→ **Problem requirements**
Return the material exactly. Every line must stay as it is.

####

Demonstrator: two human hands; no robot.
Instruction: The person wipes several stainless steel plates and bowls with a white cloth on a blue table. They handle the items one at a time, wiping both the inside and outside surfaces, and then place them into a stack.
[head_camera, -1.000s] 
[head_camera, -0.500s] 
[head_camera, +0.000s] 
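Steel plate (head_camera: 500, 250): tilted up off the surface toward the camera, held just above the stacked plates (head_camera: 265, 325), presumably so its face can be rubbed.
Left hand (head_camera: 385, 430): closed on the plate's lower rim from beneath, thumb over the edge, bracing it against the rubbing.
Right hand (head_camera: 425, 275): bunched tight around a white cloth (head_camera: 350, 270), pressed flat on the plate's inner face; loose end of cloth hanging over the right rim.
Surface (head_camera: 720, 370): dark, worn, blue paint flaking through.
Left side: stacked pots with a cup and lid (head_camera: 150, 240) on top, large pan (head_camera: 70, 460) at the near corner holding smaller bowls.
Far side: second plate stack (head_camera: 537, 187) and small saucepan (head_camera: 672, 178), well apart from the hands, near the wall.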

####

→ **Response below**
Demonstrator: two human hands; no robot.
Instruction: The person wipes several stainless steel plates and bowls with a white cloth on a blue table. They handle the items one at a time, wiping both the inside and outside surfaces, and then place them into a stack.
[head_camera, -1.000s] 
[head_camera, -0.500s] 
[head_camera, +0.000s] 
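Steel plate (head_camera: 500, 250): tilted up off the surface toward the camera, held just above the stacked plates (head_camera: 265, 325), presumably so its face can be rubbed.
Left hand (head_camera: 385, 430): closed on the plate's lower rim from beneath, thumb over the edge, bracing it against the rubbing.
Right hand (head_camera: 425, 275): bunched tight around a white cloth (head_camera: 350, 270), pressed flat on the plate's inner face; loose end of cloth hanging over the right rim.
Surface (head_camera: 720, 370): dark, worn, blue paint flaking through.
Left side: stacked pots with a cup and lid (head_camera: 150, 240) on top, large pan (head_camera: 70, 460) at the near corner holding smaller bowls.
Far side: second plate stack (head_camera: 537, 187) and small saucepan (head_camera: 672, 178), well apart from the hands, near the wall.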

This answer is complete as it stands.